Directions for this task: Please retype the data below line for line and leave out every picture.

● ● ●

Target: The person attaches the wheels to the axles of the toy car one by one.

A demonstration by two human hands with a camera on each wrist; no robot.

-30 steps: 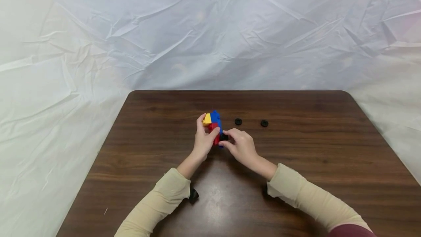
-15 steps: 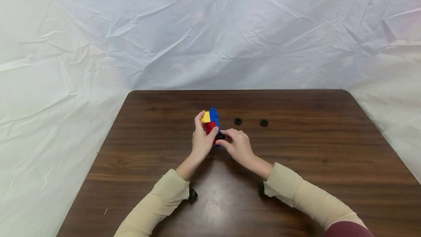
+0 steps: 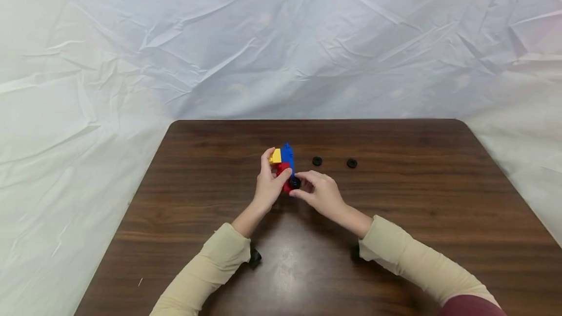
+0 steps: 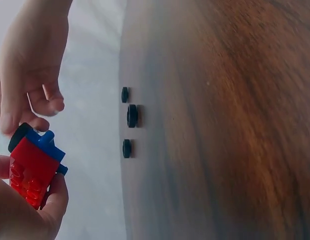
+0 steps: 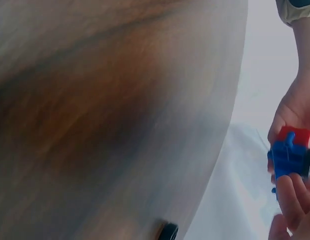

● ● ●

Solved exercise:
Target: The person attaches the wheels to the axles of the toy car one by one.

A demonstration by two human hands with a camera on each wrist; no robot.

-30 steps: 
-15 steps: 
+0 steps: 
+0 steps: 
+0 steps: 

What was produced is the complete output.